Notes on Sexuality within CRs

  1. Shirley MacLaine: "Sex is hardly ever just about sex." Relates to CR study in which Christopher and Cate (1985) asked couples about aspects of sexual behavior in their relationships. The couples pointed to love, maintenance, conflict and ambivalence as experiences associated with sex. Sprecher & McKinney in a sexuality text, 1993, argue that sex in a CR may be an act of: self-disclosure, intimacy, affection or love, interdependence, maintenance, and exchange.
  2. Definition of sexuality (from McKinney & Sprecher 1991 edited book Sexuality in CRs): "We use sexuality very generally to refer to sexual behaviors, arousal, and responses, as well as sexual attitudes, desires, and communication." I would say that sexuality involves even more and includes constructions of self-identity. The topic can be readily linked to ideas such as Altman & Taylor’s (1973) social penetration conception, since at its core sexuality concerns learning about other and self. Parenthetically, why do we use the term "making love"?
  3. Types of research (both relevant to CRs and more generally): Kinsey’s 1940s and 1950s surveys of sexual attitudes and behavior; Masters & Johnson’s (1966) clinical work to improve functioning; Clark & Hatfield’s 1978, 1982, & 1989 experimental studies of college students’ solicitations of others (strangers) to "go to bed," or "date" (showing women solicitors more successful for former!); Regan & Berscheid & others in 1990s studies of people’s emphasis on personal qualities (including attractiveness and sexual history) for sexual partners (strong evolutionary psychology lean).

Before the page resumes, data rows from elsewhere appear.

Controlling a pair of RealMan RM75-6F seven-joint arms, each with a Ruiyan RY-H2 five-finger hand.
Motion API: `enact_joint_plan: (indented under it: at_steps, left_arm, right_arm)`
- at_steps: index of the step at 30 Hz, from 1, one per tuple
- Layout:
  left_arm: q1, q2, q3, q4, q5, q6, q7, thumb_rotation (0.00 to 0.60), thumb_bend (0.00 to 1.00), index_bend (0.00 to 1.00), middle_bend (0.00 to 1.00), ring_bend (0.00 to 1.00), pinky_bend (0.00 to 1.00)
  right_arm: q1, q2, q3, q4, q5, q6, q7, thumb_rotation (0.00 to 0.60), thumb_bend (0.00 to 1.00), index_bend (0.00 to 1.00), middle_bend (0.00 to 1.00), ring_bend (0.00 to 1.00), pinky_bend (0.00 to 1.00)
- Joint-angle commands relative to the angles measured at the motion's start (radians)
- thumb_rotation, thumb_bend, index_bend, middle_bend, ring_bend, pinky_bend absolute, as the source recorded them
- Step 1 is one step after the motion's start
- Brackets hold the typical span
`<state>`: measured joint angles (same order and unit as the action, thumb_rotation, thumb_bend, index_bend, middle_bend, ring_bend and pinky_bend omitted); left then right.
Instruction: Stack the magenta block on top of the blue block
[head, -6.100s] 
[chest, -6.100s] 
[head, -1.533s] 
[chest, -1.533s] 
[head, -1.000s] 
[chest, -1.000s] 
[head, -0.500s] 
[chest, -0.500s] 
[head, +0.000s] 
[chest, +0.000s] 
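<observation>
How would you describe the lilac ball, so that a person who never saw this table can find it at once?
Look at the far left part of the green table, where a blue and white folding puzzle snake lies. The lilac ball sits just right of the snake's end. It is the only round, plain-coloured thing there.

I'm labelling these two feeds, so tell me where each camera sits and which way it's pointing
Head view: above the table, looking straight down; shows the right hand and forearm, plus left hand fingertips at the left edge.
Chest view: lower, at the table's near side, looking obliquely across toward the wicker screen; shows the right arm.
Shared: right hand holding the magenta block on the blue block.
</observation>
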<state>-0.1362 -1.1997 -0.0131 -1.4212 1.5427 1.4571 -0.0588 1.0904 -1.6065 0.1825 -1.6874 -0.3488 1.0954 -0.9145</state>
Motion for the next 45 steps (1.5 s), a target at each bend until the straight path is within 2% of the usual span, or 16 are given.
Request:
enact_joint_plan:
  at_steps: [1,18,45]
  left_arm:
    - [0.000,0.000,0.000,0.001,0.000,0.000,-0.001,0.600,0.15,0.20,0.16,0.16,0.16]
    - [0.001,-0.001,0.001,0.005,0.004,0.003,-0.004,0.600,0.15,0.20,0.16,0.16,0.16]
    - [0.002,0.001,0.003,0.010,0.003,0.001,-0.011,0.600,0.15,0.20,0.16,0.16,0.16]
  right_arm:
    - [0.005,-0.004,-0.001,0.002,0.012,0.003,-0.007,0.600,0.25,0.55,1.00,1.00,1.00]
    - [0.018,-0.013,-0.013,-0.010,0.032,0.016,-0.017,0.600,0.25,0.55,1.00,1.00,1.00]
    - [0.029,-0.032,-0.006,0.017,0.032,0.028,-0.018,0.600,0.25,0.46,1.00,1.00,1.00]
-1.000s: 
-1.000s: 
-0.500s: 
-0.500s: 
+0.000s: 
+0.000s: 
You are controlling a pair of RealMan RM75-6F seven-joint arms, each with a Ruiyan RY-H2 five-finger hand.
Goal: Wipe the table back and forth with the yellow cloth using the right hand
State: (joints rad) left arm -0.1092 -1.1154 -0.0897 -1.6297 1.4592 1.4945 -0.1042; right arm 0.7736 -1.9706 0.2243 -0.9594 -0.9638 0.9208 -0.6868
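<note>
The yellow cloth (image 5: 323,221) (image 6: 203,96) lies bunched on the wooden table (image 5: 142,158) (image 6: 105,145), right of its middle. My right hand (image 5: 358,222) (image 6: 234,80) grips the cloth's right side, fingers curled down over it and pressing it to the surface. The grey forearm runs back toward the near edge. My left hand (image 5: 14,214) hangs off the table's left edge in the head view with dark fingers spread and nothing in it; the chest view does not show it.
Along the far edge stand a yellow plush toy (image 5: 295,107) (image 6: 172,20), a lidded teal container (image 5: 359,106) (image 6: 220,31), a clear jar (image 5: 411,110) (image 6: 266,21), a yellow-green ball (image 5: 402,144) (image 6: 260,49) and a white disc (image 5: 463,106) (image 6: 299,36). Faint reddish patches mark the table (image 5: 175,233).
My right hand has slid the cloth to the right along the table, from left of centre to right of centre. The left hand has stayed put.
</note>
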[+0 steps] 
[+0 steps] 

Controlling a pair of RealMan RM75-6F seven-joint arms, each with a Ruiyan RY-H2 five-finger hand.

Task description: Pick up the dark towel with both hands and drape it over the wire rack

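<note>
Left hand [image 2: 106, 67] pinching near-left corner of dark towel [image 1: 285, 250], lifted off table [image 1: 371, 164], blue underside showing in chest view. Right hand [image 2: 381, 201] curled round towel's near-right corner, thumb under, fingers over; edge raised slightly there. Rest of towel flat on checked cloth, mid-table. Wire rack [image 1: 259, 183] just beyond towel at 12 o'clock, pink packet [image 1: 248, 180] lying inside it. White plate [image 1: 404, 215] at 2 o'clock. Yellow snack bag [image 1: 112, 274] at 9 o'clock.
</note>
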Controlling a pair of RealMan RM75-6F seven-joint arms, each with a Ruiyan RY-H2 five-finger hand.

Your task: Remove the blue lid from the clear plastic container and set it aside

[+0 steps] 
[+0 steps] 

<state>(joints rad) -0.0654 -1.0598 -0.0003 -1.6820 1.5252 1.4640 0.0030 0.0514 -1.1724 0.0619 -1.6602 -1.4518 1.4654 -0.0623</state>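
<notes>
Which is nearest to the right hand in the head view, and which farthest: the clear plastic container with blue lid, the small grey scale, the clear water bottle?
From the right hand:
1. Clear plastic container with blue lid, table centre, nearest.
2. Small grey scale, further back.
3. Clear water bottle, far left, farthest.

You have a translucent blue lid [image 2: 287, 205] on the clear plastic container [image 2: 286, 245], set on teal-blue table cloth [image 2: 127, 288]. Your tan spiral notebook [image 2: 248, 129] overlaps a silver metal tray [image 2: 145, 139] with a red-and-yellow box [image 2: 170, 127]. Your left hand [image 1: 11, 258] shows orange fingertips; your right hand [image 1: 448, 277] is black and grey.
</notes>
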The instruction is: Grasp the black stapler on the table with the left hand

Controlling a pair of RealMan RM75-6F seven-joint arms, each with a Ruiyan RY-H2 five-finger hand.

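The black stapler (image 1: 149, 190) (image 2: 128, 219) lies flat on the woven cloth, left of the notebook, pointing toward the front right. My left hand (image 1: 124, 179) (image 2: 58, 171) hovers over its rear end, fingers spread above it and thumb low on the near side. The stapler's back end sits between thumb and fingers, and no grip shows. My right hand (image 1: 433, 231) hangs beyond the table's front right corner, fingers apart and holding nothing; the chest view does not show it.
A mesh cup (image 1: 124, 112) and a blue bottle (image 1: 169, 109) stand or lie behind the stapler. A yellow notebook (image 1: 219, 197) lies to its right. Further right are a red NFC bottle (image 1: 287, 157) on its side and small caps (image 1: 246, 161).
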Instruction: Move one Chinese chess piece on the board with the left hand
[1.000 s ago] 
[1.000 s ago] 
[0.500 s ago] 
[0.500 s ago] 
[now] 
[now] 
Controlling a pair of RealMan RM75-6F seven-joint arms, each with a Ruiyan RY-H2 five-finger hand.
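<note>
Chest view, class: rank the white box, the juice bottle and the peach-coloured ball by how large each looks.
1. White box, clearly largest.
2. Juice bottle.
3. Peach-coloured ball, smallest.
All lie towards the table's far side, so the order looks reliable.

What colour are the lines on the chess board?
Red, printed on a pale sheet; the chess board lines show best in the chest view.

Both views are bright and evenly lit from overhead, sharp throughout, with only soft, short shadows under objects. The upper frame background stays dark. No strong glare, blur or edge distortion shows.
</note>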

  4. Some Major Concepts: Sexual stereotyping (e.g., "slut") done as means of ostracizing and social control; gender differences (e.g., in everything from arousal, visualization, linking sex and love)—but some evidence that gender differences decline as people become older; sexuality communication (relates to satisfaction & skill in maintaining the CR—Cupach & Metts’ 1991 work); re-vising sexuality mores (Ehrenreich et al 1986 book Re-making love) arguing for equality between females and males in pre- and extra-marital sexual practices; Perper’s (1985) work on sexual behavioral scripts & nonverbal cues; and Tiefer’s (1995) interesting feminist analysis Sex is not a natural act that argues we are not born experts in this area and that what is "normal" changes over time—she says that women and men are both unique and representative of their sexes in their sexual behavior.